Mechanistically, MKK3 is known to activate p38 MAPK, a kinase involved in mitochondrial dysfunction. In Parkinson’s disease, α-synuclein A53T activates p38 MAPK, which phosphorylates PRKN at Ser131 and compromises its function. Consistent with this, our results showed that CSE-induced up-regulation of MKK3 increased p38 MAPK phosphorylation and PRKN Ser131 phosphorylation, while MKK3 knockdown reversed both. To validate the functional significance of Ser131, we introduced a PRKN S131A mutant via lentiviral vectors. PRKN S131A most effectively restored mitophagy, reduced mitochondrial ROS, and attenuated senescence compared with wild-type PRKN, confirming Ser131 as a critical damage site for MKK3-p38 signaling.
Recent studies have expanded the regulatory network of PRKN-dependent mitophagy. PRKN can be modulated via protein kinase A (PKA)-p38-cAMP response element-binding protein (CREB), deubiquitination by ubiquitin-specific protease 33 (USP33), and microRNA regulation such as miR-21834. PRKN-independent pathways (BNIP3L, BNIP3, FUNDC1, FKBP8, BCL2L13, AMBRA1, PHB2, cardiolipin, ceramide) further emphasize the complexity of mitochondrial quality control35.

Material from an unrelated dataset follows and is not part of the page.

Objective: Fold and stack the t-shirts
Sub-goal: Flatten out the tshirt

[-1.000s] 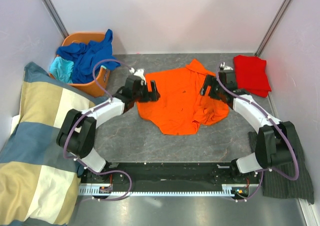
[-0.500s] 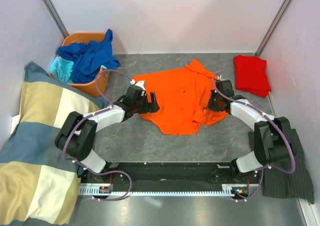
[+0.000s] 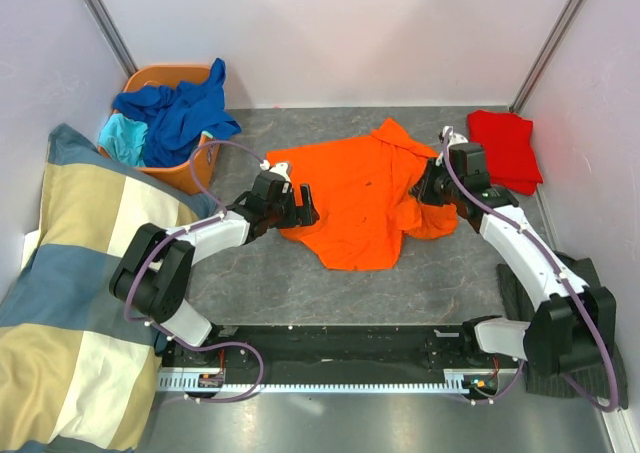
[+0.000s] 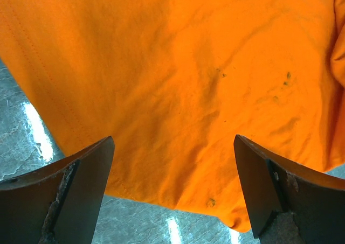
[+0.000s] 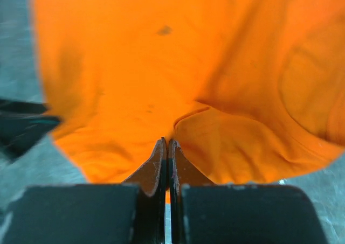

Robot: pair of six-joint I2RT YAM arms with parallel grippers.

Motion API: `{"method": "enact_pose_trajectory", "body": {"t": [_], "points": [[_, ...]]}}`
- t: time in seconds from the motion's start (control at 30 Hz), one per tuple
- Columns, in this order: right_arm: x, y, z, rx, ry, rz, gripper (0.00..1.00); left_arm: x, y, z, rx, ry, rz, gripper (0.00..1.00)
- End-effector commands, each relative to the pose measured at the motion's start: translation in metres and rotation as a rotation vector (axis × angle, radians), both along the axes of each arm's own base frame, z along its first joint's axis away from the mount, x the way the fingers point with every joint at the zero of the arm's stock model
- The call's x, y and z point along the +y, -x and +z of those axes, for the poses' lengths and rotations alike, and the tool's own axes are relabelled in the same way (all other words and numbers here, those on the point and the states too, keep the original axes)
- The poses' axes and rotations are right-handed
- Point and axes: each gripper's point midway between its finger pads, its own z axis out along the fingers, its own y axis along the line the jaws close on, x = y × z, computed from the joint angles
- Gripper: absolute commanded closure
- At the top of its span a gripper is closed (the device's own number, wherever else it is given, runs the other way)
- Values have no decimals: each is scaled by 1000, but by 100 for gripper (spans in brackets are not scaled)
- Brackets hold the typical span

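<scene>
We see the orange t-shirt (image 3: 350, 198) lying in the middle of the grey worktop (image 3: 270, 283), between the two arms. Most of it is spread flat. Its far right part is rucked up, and its near right side is bunched into soft folds. The colour is a bright, even orange, and the left wrist view shows a stitched hem along the near edge and a few small dark specks on the cloth.

The left gripper (image 3: 303, 195) sits low at the shirt's left edge. Its fingers (image 4: 64, 195) stand wide apart with nothing between them, and the hem and a strip of worktop show in the gap.

The right gripper (image 3: 424, 185) is at the shirt's right side, over the bunched part. In its wrist view the fingers (image 5: 156, 168) are pressed together on a pinch of the orange fabric, and creases run in toward the tips.

The red t-shirt (image 3: 503, 148) lies folded in the far right corner of the worktop, apart from the orange one. The blue t-shirt (image 3: 180, 108) and the turquoise t-shirt (image 3: 125, 138) are heaped loose in an orange basket (image 3: 190, 178) at the far left, with the blue one spilling over the rim. A checked blanket (image 3: 70, 273) lies along the left side. A dark pinstriped cloth (image 3: 580, 363) lies at the near right, by the base of the right arm.
</scene>
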Motion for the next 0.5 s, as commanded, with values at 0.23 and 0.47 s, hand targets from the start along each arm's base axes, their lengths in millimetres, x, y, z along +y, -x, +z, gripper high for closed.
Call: {"method": "enact_pose_trajectory", "body": {"t": [0.23, 0.47], "points": [[93, 53, 55, -27, -113, 488, 100, -9, -1, 11, -5, 63, 14, 0], [86, 80, 39, 30, -20, 434, 2, -11, 0, 7, 13, 59, 7, 0]]}}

In vivo, our mouse model with CS plus LPS reproduced emphysematous lesions and increased inflammatory cytokines. Lung tissues showed elevated MKK3, p16, and p21, with reduced PINK1/PRKN, indicating impaired mitophagy and intensified senescence. Although previous studies suggested that PINK1-/- mice are resistant to CS-induced emphysema, this discrepancy may reflect differences in modeling strategies or tissue contexts. Further validation using human COPD samples is warranted.
Limitations
This study has several limitations. First, our conclusions are based on laboratory models, including BEAS-2B cells exposed to cigarette smoke extract and a CS/LPS-induced emphysema mouse model; therefore, the generalizability to human COPD requires further validation in clinical samples. Second, the in vitro system relies on a single immortalized bronchial epithelial cell line and an acute CSE exposure paradigm, which may not fully recapitulate the cellular heterogeneity, chronic exposure patterns, and microenvironmental interactions present in human airways. Third, while our data support involvement of the MKK3/p38 MAPK–PRKN Ser131 pathway in mitophagy impairment and senescence, additional studies using primary human airway epithelial cells and further in vivo validation will be important to strengthen the evidence base and translational relevance.
CONCLUSIONS
Our findings support a model in which cigarette smoke exposure is associated with MKK3/p38 MAPK activation and PRKN Ser131 phosphorylation, accompanied by impaired PRKN-dependent mitophagy and increased epithelial senescence markers in vitro and in vivo. These findings highlight the MKK3–p38 MAPK–PRKN pathway as a mechanistic link between cigarette smoke exposure, mitophagy disruption, and epithelial senescence in COPD. Further studies, particularly in primary human samples and additional in vivo models, are needed to strengthen the evidence and define the translational relevance of this pathway.